F. — Je suis arrivée à 15 ans, bien innocente, je vous jure. Ma pensée même ne s'était jamais arrêtée sur tout ce qui tient à la différence des sexes.
Je vivais insouciante, heureuse, sans doute; lorsqu'un jour de grande chaleur, étant seule à la maison, j'éprouvai comme un besoin de me dilater de me mettre à l'aise.
Je me deshabillai, je m'étendis presque nue sur un divan…. oh! j'ai honte!…. Je m'allongeais, j'écartais mes cuisses, je m'agitais en tous les sens.
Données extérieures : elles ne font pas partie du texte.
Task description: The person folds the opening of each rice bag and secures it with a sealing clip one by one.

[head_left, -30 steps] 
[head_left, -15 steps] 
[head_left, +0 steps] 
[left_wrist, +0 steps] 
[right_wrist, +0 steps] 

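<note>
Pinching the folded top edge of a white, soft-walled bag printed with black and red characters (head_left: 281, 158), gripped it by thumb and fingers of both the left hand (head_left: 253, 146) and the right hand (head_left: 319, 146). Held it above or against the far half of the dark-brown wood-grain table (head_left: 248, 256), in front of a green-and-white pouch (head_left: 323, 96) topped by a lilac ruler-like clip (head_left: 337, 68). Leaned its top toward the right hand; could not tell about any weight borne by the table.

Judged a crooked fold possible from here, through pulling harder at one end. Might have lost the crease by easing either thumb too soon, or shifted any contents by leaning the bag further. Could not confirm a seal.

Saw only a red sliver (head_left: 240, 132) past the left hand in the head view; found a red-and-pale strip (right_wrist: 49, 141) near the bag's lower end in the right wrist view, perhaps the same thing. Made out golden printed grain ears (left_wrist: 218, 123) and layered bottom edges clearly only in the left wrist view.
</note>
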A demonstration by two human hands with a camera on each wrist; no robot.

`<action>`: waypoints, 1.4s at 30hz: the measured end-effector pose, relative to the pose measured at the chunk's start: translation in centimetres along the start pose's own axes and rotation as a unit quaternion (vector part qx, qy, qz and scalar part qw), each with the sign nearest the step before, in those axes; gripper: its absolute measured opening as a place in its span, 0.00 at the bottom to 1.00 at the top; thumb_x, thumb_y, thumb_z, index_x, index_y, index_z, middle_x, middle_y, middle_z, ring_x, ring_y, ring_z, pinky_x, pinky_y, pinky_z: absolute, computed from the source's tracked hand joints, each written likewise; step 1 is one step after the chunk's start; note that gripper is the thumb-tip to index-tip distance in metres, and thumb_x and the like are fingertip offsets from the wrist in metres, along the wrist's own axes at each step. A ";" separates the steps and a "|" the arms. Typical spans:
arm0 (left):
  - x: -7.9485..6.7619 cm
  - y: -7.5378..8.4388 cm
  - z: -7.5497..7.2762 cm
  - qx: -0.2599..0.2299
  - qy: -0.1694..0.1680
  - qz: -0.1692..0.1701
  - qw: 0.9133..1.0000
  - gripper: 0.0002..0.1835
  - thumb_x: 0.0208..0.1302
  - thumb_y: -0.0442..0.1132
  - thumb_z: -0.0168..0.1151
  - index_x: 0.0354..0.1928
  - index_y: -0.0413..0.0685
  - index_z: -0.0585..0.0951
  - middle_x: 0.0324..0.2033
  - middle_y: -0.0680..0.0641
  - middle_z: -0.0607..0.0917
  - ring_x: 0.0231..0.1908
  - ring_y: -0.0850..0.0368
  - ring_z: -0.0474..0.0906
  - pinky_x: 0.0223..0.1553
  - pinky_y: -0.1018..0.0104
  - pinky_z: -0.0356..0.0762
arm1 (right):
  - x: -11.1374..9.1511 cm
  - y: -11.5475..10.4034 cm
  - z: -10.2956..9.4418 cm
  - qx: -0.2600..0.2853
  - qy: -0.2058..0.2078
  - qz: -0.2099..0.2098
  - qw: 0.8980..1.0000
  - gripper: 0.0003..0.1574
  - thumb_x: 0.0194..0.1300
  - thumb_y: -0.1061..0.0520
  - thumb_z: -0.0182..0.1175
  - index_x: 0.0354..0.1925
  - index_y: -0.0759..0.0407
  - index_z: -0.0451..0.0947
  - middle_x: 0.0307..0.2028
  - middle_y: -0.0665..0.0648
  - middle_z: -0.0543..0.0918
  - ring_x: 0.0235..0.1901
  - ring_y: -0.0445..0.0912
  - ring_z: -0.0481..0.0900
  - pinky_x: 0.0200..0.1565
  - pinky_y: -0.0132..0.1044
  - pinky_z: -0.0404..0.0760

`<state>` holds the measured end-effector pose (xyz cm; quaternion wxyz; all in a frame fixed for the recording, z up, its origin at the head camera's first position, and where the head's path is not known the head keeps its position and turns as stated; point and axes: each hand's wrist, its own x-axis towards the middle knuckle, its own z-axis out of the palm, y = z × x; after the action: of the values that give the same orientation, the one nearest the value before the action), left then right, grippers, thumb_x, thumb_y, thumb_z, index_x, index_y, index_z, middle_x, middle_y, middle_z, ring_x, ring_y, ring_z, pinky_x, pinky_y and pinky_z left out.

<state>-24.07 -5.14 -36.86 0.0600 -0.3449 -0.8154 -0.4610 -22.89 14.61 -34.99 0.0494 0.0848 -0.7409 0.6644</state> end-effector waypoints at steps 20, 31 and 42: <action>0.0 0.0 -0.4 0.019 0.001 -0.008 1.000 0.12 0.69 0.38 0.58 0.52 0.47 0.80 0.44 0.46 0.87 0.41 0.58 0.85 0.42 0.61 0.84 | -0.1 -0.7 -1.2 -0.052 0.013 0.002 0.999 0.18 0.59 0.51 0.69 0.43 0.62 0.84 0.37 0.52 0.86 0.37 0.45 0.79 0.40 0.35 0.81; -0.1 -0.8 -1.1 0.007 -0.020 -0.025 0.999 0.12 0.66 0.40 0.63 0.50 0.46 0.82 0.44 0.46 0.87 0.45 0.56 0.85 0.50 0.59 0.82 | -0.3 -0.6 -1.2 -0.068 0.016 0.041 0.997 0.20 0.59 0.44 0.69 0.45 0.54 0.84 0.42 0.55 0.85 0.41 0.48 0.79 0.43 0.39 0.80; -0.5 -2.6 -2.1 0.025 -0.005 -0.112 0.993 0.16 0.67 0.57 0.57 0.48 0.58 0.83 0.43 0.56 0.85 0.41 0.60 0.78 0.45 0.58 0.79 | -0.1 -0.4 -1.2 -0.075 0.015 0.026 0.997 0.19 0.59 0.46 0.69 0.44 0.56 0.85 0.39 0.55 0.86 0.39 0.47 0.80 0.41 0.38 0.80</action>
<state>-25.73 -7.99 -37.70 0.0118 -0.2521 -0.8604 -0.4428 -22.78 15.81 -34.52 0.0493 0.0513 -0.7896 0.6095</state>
A mon insu, je formais les postures les plus indécentes.
L'étoffe du divan était glacée. Sa fraîcheur me causa une sensation agréable, un frôlement voluptueux par tout le corps. Oh! comme je respirais librement, entourée d'une atmosphère tiède, doucement pénétrante. Quelle volupté suave et ravissante! j'étais dans une délicieuse extase. Il me semblait, qu'une vie nouvelle inondait mon être, que j'étais plus forte, plus grande, que j'aspirais un souffle divin, que je m'épanouissais aux rayons d'un beau Ciel!
Alc. — Vous êtes poëtique, Fanny.
F. — Oh! je vous décris exactement mes sensations Mes yeux erraient complaisamment sur moi, mes mains volaient sur mon cou, sur mon sein. Plus bas, elles s'arrêtèrent et je tombai malgré moi dans une rêverie profonde.
Les mots d'amour, d'amant, me revenaient sans cesse avec leur sens inexplicable. Je finis par me trouver seule. J'oubliais que j'avais des parents, des amis, j'éprouvai un vide affreux.
Je me levai, regardant tristement autour de moi.
Je restai quelque temps pensive, la tête melancoliquement penchée, Les mains jointes, les bras pendants. Puis, m'examinant, me touchant de nouveau; je me demandai si tout cela n'avait pas un but, une fin…. Jnstinctivement je comprenais qu'il me manquait quelque chose, que je ne pouvais définir, mais que je voulais, que je désirais de toute mon âme.